Quicktime files are assembled from "atoms" that have a 4-byte type, a 32-bit size field, and a 32-bit integer ID. - TIFF files use a 16-bit tag identifier, a 16-bit data type field, a 32-bit count field, and a 32-bit file offset field (all the tags are stored together at the start of the file, so it's fast to skim the file structure, but you need the offset to find the actual data)
- MPEG-4 (ISO) files are assembled from "boxes" that have a 32-bit type and size fields, with options for a 128-bit UUID or 64 bit size field.
- Filesystems are assembled from "files" that have a string name, a length field, access permissions, and other metadata such as access times.
Endian-ness in Binary Data Exchange
One recurring issue in exchanging binary data is there are no standards: x86 and ARM machines store data to memory starting with the little end, so 0x4321 gets stored as 0x21, then 0x43. Other CPUs like PowerPC (by default, it's switchable) store data starting with the big end, which was once the standard, and so is called "network byte order". I've programmed on machines where "int" is 2 bytes, most set it to 4 bytes for now, but there are hints of an eventual transition to 8 bytes. This means you might send a binary "int", and get any of three sizes in either of two orders! The fix is to just specify, such as "big-endian 32 bit unsigned integer", and then everybody will know what to use.

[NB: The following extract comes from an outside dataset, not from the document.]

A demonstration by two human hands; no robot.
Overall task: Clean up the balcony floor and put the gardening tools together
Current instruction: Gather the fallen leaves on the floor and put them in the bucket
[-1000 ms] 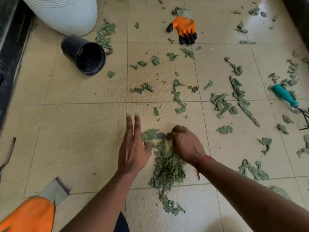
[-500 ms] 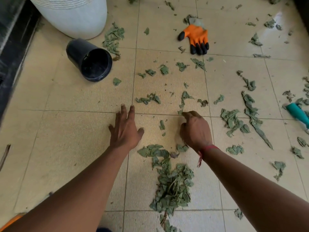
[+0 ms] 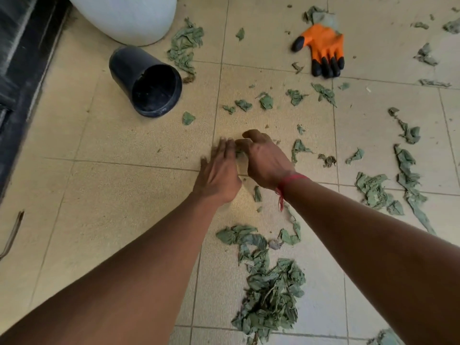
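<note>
Down on the beige tiled balcony floor (image 3: 104,220) it's a proper mess lol. Biggest thing is the white planter (image 3: 129,18) at the top left, cut off by the frame, so no idea what's in it. Just below it a black plastic pot (image 3: 127,66) lies on its side, mouth toward the camera, and all I can see inside is its dark wall and bottom. Then there's the leaf pile (image 3: 271,295) low down between the forearms, with loose torn leaves (image 3: 373,190) scattered all over the right side. An orange glove (image 3: 323,43) with black fingertips lies flat at the top right, well apart from the pot. The left hand (image 3: 219,173) is flat on the tile, fingers straight and together. The right hand (image 3: 267,158) is just beside it, fingers curled down over a small leaf scrap (image 3: 239,153) between the two hands; can't tell if it's actually pinching it. Half a second ago the hands were apart and closer in. They've reached further out and come together, and the teal-handled tool at the right edge has dropped out of view.
</note>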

How do you read a 32-bit big endian integer on a little endian machine? There are several ways such as htonl() to handle byte order, and other ways such as <stdint.h> uint32_t to handle sizes, but my favorite fix is to solve both at once by specifying the bytes manually, via a special class.
class Big32 { //Big-endian (network byte order) 32-bit integer
typedef unsigned char byte;
byte d[4];
public:
Big32() {}
Big32(unsigned int i) { set(i); }
operator unsigned int () const { return (d[0]<<24)|(d[1]<<16)|(d[2]<<8)|d[3]; }
unsigned int operator=(unsigned int i) {set(i);return i;}
void set(unsigned int i) {
d[0]=(byte)(i>>24);
d[1]=(byte)(i>>16);
d[2]=(byte)(i>>8);
d[3]=(byte)i;
}
};
The cool part about this class is it's always the correct size, and it never needs alignment padding, so you can stick together a long struct to represent the file's byte order and it will match byte for byte. My osl/socket.h header includes this class (and Big16) by default.